I know that there are some loan agreements where the interest rate is expressed as the BoE base rate plus or minus a certain percentage, so the contractual rate might go negative (unless the loan agreement stipulates a minimum interest rate).

And I know that in extremis, if most banks were perceived as risky, then people would accept a (small) negative interest on their deposits with those banks perceived as safe (whereby NS&I is the central bank for mere mortals), just for the peace of mind.

But there's no underlying economic reason why it should happen. It's pushing a piece of string. If it were the other way round, and banks could borrow from the BoE for negative interest rates, they would have more money to lend on to borrowers and so they might well drop the interest rates they charge. But they aren't. They are just losing money on the token amounts that they have to deposit with the BoE. So you might as well argue, commercial banks will push up the rates they charge borrowers to try and make up the shortfall (or indeed reduce deposit rates to make up the shortfall). But they are already charging as much (or paying as little) as they can get away with.

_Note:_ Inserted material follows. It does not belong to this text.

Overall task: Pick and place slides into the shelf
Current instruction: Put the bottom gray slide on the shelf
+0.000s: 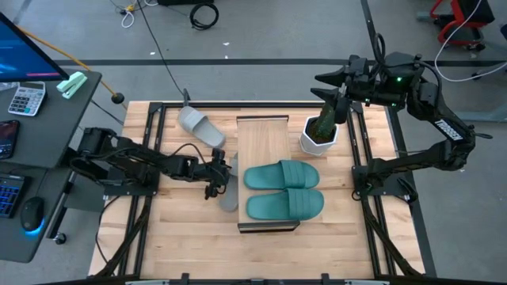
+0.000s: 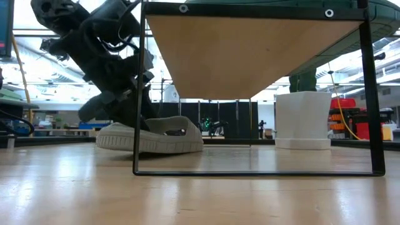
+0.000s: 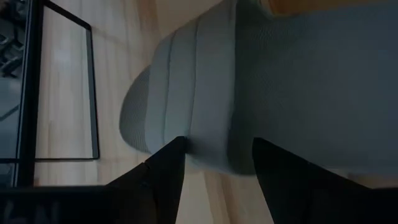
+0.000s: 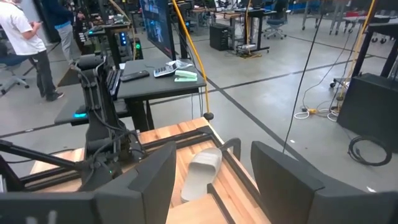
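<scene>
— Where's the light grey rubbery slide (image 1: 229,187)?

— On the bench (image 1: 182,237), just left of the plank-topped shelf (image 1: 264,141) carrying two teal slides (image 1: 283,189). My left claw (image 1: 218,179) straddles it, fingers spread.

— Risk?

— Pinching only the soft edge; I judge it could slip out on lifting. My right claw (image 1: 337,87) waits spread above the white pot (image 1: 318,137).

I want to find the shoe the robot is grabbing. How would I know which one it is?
Look at the long wooden shelf in the middle of the table. On its left side, the left gripper sits over a light grey slide lying on the tabletop beside the shelf. The two teal slides rest on top of the shelf, and the other grey slide lies farther back, untouched.
</scene>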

Banks do not take deposits from customers with the sole purpose of depositing them with the BoE, that just wouldn't be worth the hassle. So it's not like commercial banks have to reduce the interest rates they pay to discourage people from depositing with them. If they can get away with it, they will do it, whatever the base rate is.


Piotr Wasik said...

oh, good to know that there is something like NS&I - but have you seen their reviews?

Lola said...

"That's just a cost of doing business or a modest payment towards the value of a banking licence.". Er. Why the need for a banking licence at all?? Isn't that a sort of protection racket? Extortion?

Piotr Wasik said...

L - "Why the need for a banking licence at all". Maybe to pay "insurance" - if a bank fails, deposit accounts are guaranteed up to 85k I think.

Lola said...

PW. Bad idea. That just lets banks off the hook. It's sort of free capital to them. Without it The banks would have to obtain their own deposit insurance and the price of that would be a signal to the market as to how secure they really were. Anyway the current FRB settlement is a racket, pure and simple.

Mark Wadsworth said...

PW, they are a bit old fashioned, I know.

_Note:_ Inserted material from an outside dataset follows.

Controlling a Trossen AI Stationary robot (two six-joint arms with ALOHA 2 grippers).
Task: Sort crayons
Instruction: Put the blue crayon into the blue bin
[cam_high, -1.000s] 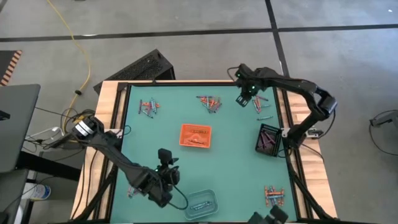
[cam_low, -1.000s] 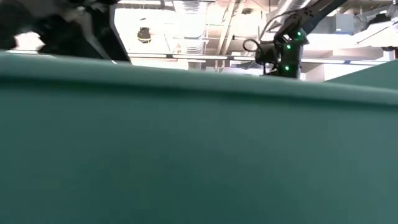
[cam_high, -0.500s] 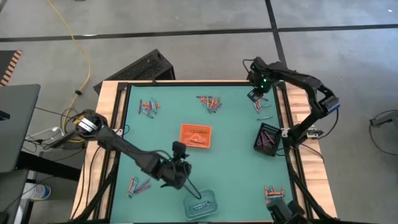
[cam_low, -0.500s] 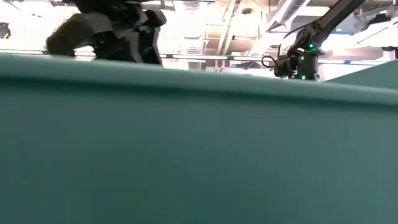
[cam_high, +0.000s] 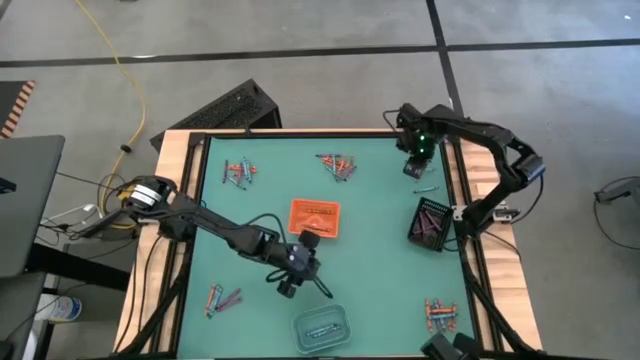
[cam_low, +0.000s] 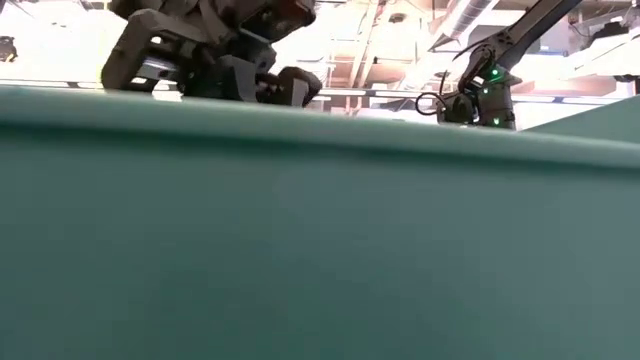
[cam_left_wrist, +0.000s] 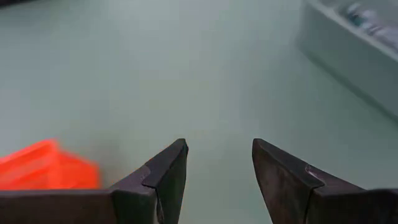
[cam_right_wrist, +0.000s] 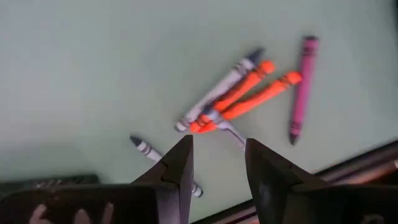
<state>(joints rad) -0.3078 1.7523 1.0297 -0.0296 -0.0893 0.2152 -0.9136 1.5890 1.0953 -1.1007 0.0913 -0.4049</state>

L, yes a banking licence (or anything to do with FSA, PRA, whatever) is a protection racket.

But forget private insurance. That works great for small businesses (and would be far better than "audit" which you no doubt have to suffer yourself), when the shit hits the fan, the govt will still bail out the entire banking and insurance sector.

The way forward is a bank asset tax, i.e. if you want the £85k deposit insurance, and all the other goodies, then pay BoE a certain % of total o/s loans and mortgages every year.

Lola said...

MW. Indeed re bank asset tax.
Re insurance. Yes.
Generally the market indicator would be (is) riskier institutions paying higher interest rates - as the Icelandic banks did leading up to 2008. And because of Bad Ideas like the FSCS 'deposit insurance' people thought their money was 'safe'. Pah. I read about various local authorities that'd used higher interest paying banks and whose treasurers were bemused when they went belly up. Sigh.
Nevertheless I can visualise how a smaller bank,mmaybe local, could use commercial deposit insurance.
But, as you say, governments nowadays will not let banks go bust.

Robin Smith said...

Some evidence the stimulus is ending up in land values?

Debunking MMT if so

Mark Wadsworth said...

L, actually, we are barking up the wrong tree here.

There is no natural reason why deposits should be insured at all.

But to the extent it is politically expedient, the only insurer in the game is the government.

So really, the choice should be, deposit with NS&I for crap or zero interest rate OR deposit with commercial banks for a far higher rate, knowing they might run off with your money (like the Icelandic banks).